The Digital Supply Chain Twin (DSCT) is a reflection of the supply chain real world across its entire life cycle. It helps ports turn valuable data sets into models of port life in which the port’s information and facts are analyzed, shared and presented. With the use of a DSCT, ports can make better decisions, gain operational efficiency, monetize data, and offer better risk management. By using advanced analytics and artificial intelligence, the DSCT simulates the supply chain’s complex processes and environment and helps the ports’ decision-makers test different scenarios, planning and process optimization to make decisions based on business needs.
The real value of the DSCT technology is directly related to the reliability, quality and depth of the data powering the model, such as operating data or supply chain data. To build the DSCT, the data that DSCT technology leverages is mainly historical data. However, the DSCT can be fed with real-time data stream as well. To build digital twin of a supply chain system, the main challenge is the data collection. The data needs to be extracted and collected from various sources and should be cleaned as the data quality is crucial part of this process. Therefore, the port’s management should leverage data transformation tools that use AI and machine learning to enhance data quality.
Digital Supply Chain Twins allow the port’s management to understand their supply chain dynamics. A DSCT reveals the hidden information that’s helping to make a better decision. Some benefits associated with a digital supply chain twin include:
- Dynamic optimization by offering the ability to continuously optimize supply chain performance.

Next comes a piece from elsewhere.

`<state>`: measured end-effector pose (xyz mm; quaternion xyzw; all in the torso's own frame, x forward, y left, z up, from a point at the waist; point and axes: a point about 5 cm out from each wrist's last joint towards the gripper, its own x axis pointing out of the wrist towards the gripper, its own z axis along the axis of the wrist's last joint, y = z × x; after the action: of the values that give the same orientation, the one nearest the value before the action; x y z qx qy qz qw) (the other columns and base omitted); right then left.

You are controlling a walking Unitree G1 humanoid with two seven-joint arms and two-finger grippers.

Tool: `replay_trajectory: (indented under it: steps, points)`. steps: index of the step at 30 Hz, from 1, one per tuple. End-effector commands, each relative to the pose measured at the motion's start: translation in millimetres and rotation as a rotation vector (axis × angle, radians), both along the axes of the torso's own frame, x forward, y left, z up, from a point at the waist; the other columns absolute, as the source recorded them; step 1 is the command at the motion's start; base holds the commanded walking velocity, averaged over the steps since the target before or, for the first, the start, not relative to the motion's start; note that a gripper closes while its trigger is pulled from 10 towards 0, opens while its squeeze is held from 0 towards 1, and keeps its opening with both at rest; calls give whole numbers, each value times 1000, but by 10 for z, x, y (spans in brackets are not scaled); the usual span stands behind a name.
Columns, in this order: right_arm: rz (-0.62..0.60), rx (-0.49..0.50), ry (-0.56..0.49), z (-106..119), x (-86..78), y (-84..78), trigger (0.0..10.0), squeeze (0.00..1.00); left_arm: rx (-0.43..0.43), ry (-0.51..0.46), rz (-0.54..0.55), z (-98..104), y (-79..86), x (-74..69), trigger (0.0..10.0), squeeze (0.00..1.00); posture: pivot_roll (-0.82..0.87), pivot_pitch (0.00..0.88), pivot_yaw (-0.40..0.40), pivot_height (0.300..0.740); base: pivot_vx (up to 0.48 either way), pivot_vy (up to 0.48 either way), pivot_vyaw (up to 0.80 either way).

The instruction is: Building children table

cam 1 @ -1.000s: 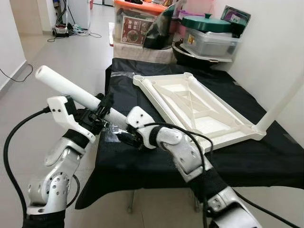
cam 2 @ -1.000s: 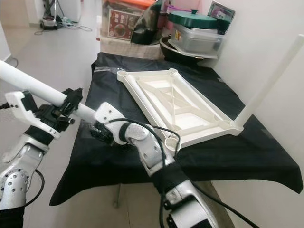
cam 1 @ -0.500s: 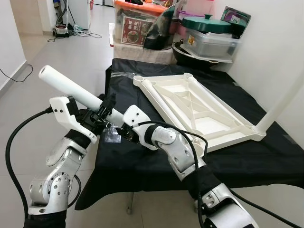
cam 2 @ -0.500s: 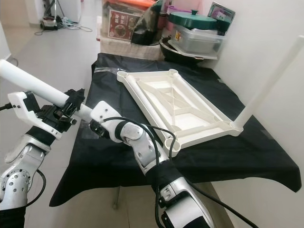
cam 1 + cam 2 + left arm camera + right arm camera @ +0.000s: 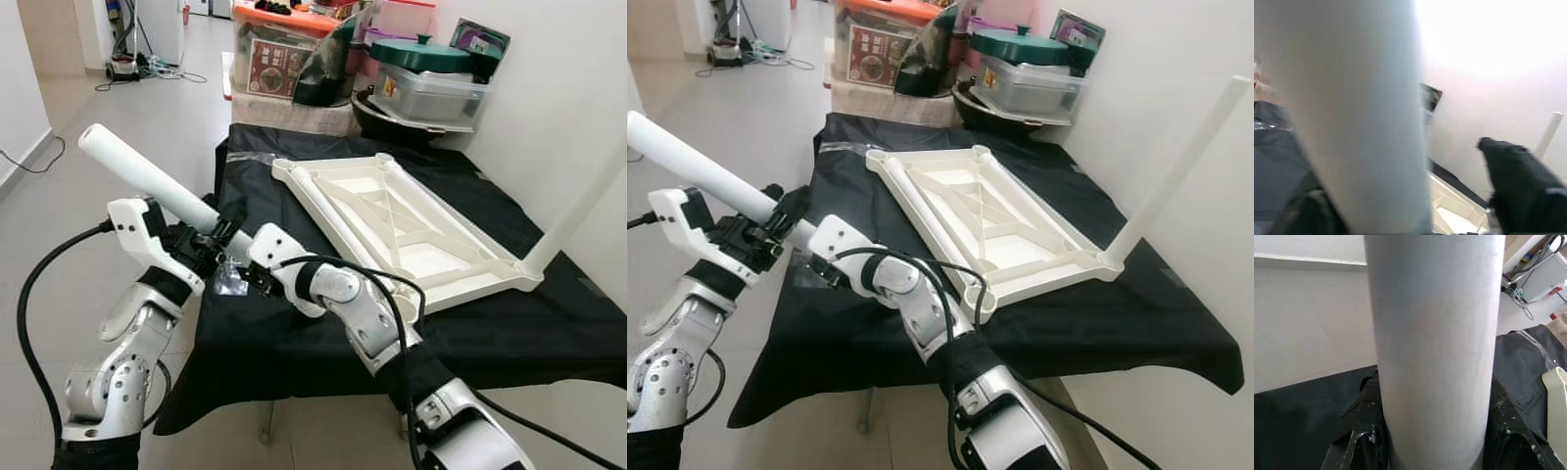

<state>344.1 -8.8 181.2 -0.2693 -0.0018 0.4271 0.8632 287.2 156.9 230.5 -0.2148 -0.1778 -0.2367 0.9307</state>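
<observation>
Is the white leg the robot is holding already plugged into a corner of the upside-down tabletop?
No: the white leg is held in the air by both grippers, off the table's left edge, apart from the upside-down tabletop.

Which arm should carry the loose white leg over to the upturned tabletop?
Right, probably. Both pincers, left pincer and right pincer, clamp the white cylindrical plastic leg, but the right grips its lower end, the side nearer the upside-down white plastic tabletop. The left stands further out over the floor.
</observation>
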Motion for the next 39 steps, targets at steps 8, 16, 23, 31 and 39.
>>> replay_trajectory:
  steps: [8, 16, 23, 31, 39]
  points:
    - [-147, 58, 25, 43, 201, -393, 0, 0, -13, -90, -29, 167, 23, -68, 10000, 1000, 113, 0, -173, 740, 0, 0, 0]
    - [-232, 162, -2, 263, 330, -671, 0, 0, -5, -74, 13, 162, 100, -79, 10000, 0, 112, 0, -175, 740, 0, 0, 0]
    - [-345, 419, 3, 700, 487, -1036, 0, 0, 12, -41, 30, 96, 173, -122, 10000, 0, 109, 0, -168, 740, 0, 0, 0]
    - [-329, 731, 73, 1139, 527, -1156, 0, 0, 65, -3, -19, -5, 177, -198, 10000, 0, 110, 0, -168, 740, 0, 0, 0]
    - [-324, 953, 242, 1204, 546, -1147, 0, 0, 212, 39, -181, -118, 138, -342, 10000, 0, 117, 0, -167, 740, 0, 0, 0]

- Short-term and longer-term planning: the port’s management can improve the efficiency of capex and optimize the supply chain system by understanding where the bottlenecks exist and how much additional capacity is needed.
- Understanding of patterns, behaviour, or situations to reduce costs and improve efficiency of processes.
- Monitoring: to provide an end-to-end monitoring for port processes to help port management take efficient decisions at a real-time.
- Predictive analysis: to provide a port with significant foresight by simulating future scenarios that enable ports to re-evaluate their data, efficiency, and resource requirements.